**Task statement**:
Replicate the data exactly, every line included.

(Saved data entries)
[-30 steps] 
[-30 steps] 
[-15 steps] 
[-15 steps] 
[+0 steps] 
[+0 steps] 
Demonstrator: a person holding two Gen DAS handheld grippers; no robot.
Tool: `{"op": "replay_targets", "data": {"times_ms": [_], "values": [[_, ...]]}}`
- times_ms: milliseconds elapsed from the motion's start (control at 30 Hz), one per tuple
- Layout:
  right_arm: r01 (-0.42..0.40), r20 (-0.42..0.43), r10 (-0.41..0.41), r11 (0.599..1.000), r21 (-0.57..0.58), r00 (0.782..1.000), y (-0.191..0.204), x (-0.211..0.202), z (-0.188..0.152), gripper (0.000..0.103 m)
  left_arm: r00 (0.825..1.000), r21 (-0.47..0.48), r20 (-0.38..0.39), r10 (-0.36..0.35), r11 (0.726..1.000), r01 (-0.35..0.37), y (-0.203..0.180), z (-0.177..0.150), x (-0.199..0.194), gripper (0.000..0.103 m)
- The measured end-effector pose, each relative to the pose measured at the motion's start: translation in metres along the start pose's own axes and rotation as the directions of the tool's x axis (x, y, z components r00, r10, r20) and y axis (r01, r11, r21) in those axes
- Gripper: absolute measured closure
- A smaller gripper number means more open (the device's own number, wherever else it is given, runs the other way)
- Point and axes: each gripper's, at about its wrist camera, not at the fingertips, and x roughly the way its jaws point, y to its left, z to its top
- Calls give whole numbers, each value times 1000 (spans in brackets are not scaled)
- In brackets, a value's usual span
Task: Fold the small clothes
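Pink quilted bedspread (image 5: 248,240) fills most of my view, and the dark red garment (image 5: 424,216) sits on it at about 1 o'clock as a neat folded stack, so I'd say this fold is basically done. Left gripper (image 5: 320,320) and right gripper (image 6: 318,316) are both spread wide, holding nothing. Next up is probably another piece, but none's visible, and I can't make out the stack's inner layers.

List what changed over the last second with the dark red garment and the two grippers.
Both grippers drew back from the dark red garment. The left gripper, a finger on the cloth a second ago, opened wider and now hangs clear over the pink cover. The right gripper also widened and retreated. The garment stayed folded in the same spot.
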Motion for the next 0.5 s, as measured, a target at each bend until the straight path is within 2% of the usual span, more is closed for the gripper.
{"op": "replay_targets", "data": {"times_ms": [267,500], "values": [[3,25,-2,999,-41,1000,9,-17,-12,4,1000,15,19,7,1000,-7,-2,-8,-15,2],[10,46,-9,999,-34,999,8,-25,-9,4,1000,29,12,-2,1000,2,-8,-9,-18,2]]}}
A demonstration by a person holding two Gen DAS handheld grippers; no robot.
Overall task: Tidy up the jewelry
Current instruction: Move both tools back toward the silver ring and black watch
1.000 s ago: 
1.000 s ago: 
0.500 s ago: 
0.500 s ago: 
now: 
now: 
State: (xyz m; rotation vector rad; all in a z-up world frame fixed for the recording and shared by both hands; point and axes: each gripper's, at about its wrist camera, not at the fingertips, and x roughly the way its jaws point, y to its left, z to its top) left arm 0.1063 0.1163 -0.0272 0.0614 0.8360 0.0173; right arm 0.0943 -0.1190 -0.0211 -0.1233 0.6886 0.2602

**Exercise output**:
[-30 steps] 
[-30 steps] 
[-15 steps] 
[-15 steps] 
[+0 steps] 
[+0 steps] 
Demonstrator: a person holding two Gen DAS handheld grippers; no robot.
Tool: `{"op": "replay_targets", "data": {"times_ms": [_], "values": [[_, ...]]}}`
- times_ms: milliseconds elapsed from the motion's start (control at 30 Hz), one per tuple
- Layout:
  right_arm: r01 (-0.42..0.40), r20 (-0.42..0.43), r10 (-0.41..0.41), r11 (0.599..1.000), r21 (-0.57..0.58), r00 (0.782..1.000), y (-0.191..0.204), x (-0.211..0.202), z (-0.188..0.152), gripper (0.000..0.103 m)
  left_arm: r00 (0.825..1.000), r21 (-0.47..0.48), r20 (-0.38..0.39), r10 (-0.36..0.35), r11 (0.726..1.000), r01 (-0.35..0.37), y (-0.203..0.180), z (-0.177..0.150), x (-0.199..0.194), gripper (0.000..0.103 m)
- The measured end-effector pose, each relative to the pose measured at the motion's start: translation in metres along the start pose's own axes and rotation as the directions of the tool's x axis (x, y, z components r00, r10, r20) and y axis (r01, r11, r21) in those axes
- Gripper: absolute measured closure
- A smaller gripper number means more open (the device's own number, wherever else it is given, runs the other way)
- Point and axes: each gripper's, at about its wrist camera, not at the fingertips, and x roughly the way its jaws point, y to its left, z to its top
- Calls give whole numbers, each value times 1000 (spans in brackets are not scaled)
- In brackets, a value's usual span
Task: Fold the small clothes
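Pink quilted bedspread (image 5: 248,240) fills most of my view, and the dark red garment (image 5: 424,216) sits on it at about 1 o'clock as a neat folded stack, so I'd say this fold is basically done. Left gripper (image 5: 320,320) and right gripper (image 6: 318,316) are both spread wide, holding nothing. Next up is probably another piece, but none's visible, and I can't make out the stack's inner layers.

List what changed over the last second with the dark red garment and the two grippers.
Both grippers drew back from the dark red garment. The left gripper, a finger on the cloth a second ago, opened wider and now hangs clear over the pink cover. The right gripper also widened and retreated. The garment stayed folded in the same spot.
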Motion for the next 0.5 s, as measured, a target at each bend until the straight path is within 2% of the usual span, more is closed for the gripper.
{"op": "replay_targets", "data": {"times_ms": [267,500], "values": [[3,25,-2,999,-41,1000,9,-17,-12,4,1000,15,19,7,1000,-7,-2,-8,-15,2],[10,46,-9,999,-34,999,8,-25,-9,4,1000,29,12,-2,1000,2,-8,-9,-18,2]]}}
A demonstration by a person holding two Gen DAS handheld grippers; no robot.
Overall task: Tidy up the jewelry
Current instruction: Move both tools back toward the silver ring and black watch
1.000 s ago: 
1.000 s ago: 
0.500 s ago: 
0.500 s ago: 
now: 
now: 
State: (xyz m; rotation vector rad; all in a z-up world frame fixed for the recording and shared by both hands; point and axes: each gripper's, at about its wrist camera, not at the fingertips, and x roughly the way its jaws point, y to its left, z to its top) left arm 0.1063 0.1163 -0.0272 0.0614 0.8360 0.0173; right arm 0.0943 -0.1190 -0.0211 -0.1233 0.6886 0.2602

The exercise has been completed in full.